Royaliste, 15 juin 2009, par Luc de Coustine
Les Onze
Chacun a plus ou moins en mémoire le tableau figurant les hommes du Comité de salut public qui instaurèrent la Terreur révolutionnaire en l’An II.
Ils étaient onze commissaires Billaud, Carnot, Prieur de la Marne, Prieur-Duvernois, Couthon, Robespierre, Collot, Barère, Lindet, Saint-Just, Saint-André. On se souvient plus rarement du peintre du tableau : François-Élie Corentin, natif de Combleux sur la Loire, d’un père littérateur et d’un grand-père qui, sous Louvois, creusa et fit creuser le canal de Briare par ses Limousins de compatriotes. Quant au lieu où l’œuvre, seule en majesté, est exposée aujourd’hui, il suffit de se rendre au Louvre pour avoir l’occasion d’apprendre que, là précisément, au Pavillon de Flore dit de l’Égalité siégeait en 1794 le sordide comité.
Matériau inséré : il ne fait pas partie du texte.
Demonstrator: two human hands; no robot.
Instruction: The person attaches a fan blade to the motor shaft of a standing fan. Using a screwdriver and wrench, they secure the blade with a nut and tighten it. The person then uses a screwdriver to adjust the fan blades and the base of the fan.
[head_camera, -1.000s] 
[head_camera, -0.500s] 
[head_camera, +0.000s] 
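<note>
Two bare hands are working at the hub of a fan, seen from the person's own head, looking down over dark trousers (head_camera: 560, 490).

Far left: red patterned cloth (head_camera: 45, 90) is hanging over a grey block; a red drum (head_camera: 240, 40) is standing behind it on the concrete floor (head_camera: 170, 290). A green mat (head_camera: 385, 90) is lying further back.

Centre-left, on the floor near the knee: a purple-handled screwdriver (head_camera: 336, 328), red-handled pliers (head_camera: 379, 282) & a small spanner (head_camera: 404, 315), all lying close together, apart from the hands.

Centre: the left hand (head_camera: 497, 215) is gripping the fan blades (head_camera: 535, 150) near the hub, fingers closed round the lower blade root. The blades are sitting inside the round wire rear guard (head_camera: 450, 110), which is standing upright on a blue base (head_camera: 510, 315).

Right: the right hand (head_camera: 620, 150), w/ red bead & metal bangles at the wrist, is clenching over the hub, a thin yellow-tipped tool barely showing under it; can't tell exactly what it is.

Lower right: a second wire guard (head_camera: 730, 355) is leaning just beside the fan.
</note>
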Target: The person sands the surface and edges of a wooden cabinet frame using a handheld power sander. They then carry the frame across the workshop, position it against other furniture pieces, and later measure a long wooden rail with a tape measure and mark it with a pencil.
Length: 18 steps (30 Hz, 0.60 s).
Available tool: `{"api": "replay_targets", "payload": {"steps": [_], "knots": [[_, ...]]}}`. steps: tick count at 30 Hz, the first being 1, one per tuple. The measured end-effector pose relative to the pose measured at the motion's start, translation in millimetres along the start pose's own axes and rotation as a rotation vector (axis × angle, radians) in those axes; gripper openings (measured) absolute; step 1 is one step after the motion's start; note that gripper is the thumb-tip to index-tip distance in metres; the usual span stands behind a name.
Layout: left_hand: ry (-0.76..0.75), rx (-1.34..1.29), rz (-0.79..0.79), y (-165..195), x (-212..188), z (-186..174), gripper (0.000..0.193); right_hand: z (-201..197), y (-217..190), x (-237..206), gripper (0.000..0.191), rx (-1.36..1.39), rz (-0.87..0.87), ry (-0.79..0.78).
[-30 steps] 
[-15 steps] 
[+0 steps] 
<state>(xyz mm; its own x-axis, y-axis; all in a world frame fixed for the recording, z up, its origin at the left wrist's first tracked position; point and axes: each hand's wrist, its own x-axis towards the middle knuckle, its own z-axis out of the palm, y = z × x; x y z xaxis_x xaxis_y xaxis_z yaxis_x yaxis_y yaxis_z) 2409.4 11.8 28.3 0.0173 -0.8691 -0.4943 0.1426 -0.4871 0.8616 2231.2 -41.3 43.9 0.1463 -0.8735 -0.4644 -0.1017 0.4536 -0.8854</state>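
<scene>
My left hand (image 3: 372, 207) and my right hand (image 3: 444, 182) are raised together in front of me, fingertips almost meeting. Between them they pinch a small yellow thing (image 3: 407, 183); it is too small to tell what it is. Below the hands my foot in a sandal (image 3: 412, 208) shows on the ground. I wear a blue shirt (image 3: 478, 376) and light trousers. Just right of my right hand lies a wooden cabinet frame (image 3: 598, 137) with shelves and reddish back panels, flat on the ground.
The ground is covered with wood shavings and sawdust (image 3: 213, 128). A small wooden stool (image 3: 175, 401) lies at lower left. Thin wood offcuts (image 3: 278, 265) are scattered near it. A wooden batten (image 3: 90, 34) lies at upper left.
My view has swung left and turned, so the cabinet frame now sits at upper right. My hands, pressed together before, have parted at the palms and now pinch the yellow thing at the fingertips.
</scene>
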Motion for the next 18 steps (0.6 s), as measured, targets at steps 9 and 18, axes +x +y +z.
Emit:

Pierre Miction romancier a pris là rendez-vous avec l’Histoire ou plutôt le prophète de l’Histoire par excellence, Jules Michelet, qui a écrit douze pages d’exégèse à ce sujet – « qu’il exècre autant qu’il admire, dit Michon, parce que c’est une cène truquée, et non pas truquée par l’absence du Christ, dont il se souciait peu et même qui l’enchantait – non, truquée parce que l’âme collective qu’on y voit, ce n’est pas le Peuple, l’âme ineffable de 1789, c’est le retour du tyran global qui se donne pour le peuple. Pas onze apôtres, onze papes. »
N’était le talent de Michon, l’un des vrais écrivains de notre temps, on se demanderait ce qu’un romancier est venu faire dans cette galère. Mais justement, des gabares sillonnant la Loire de son enfance entre ses deux femmes-mères aux robes-paniers à l’atelier patriotique de David, membre surérogatoire du susdit comité et entrepreneur de peintures à sa gloire, le page Françoiszélie à boucles blondes échappé d’une toile de Tiepolo (même devenu sur le tard tout le portrait du cordonnier Simon), attendait cette commande pour entrer lui aussi dans l’Histoire.
La commande – parlons-en ou plutôt, laissons Michon-Michelet la dépeindre, s’inspirant d’une autre toile quasi gigogne, conservée au musée de Montargis : Corentin en ventôse reçoit l’ordre de peindre les Onze. Image fautive et truquée, elle aussi, mais qui trahit l’essence par nature fautive et truquée du récit historique dont il ne faut garder en vérité que la lancée prophétique. Ici, il est clair que cette commande artistique, faite clandestinement pour consacrer le triomphe imminent de Robespierre ou comploter inversement sa décapitation, est avant tout la preuve que la Révolution est échec : conjurant la tyrannie, elle l’a fait naître – et Dieu sait combien de fois sous nos yeux renaître – faute d’avoir honoré dans le Roi la majesté de l’Homme.
Cela, Michon ne le dit pas, mais la souveraineté de son écriture, procédant par recorsi à la Vico, fait plus que le suggérer. Toute la souffrance du sujet/citoyen rimant ici avec la masse martyrisée des aïeux limousins de Corentin hurle contre le ciel comme le sang aux mains de Macbeth joué par Collot d’Herbois sur les scènes de province puis de Collot Macbeth représentant en mission « à Lyon en novembre sur la plaine des Brotteaux où sur ses ordres on amenait devant des fosses ouvertes des hommes attachés par dix, par cent, et à dix mètres de ces hommes il y avait les bouches de canons chargés à mitraille, neuf canons de marine montés de Toulon par le fleuve… et Collot était là non pas en fraise élisabéthaine mais avec le chapeau à la nation, l’écharpe à la nation… », homme de gauche « acculé à des alliances de droite » par crainte de Maximilien…
Ce pourquoi il passa commande du tableau. Et ce pourquoi il faut aujourd’hui lire Les Onze.